* Exercise prompt *
Give back exactly the lines of the material below that start at the line containing "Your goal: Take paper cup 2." and end at the line containing "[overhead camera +", and no others.

------------------------------------------------

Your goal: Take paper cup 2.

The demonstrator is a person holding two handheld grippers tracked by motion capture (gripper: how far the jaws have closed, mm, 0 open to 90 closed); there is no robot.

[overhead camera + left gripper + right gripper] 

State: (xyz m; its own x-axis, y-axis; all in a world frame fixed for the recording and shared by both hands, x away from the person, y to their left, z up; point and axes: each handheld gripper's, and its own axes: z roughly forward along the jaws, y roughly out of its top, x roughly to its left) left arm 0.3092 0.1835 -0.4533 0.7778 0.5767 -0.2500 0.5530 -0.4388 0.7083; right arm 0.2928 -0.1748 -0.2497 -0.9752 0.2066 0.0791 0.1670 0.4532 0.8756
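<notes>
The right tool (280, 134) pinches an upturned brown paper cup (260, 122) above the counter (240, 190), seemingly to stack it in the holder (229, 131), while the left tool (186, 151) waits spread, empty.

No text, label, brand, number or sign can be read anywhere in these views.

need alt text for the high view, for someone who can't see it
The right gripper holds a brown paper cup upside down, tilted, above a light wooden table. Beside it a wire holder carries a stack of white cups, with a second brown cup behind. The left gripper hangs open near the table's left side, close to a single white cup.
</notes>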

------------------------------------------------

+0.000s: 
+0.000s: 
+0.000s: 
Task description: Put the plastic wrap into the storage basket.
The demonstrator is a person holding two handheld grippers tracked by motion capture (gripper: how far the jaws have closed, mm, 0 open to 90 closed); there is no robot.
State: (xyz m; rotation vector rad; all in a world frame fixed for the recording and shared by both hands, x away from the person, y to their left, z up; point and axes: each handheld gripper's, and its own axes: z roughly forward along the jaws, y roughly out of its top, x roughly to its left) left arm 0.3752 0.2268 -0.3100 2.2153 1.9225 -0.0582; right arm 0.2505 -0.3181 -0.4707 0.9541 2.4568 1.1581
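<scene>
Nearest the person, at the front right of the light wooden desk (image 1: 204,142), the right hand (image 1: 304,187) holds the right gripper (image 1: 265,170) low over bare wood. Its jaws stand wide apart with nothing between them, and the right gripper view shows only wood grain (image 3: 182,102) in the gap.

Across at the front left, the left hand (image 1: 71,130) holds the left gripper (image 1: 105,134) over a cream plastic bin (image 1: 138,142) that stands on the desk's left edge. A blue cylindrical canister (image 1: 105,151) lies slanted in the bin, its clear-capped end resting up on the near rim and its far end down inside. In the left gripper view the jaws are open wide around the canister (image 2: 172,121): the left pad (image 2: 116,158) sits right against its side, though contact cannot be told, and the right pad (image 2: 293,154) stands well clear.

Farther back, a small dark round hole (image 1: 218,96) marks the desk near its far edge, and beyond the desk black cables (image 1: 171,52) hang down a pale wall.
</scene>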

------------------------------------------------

* Answer box *
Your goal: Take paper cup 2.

The demonstrator is a person holding two handheld grippers tracked by motion capture (gripper: how far the jaws have closed, mm, 0 open to 90 closed); there is no robot.

[overhead camera + left gripper + right gripper] 

The exercise requires nothing more.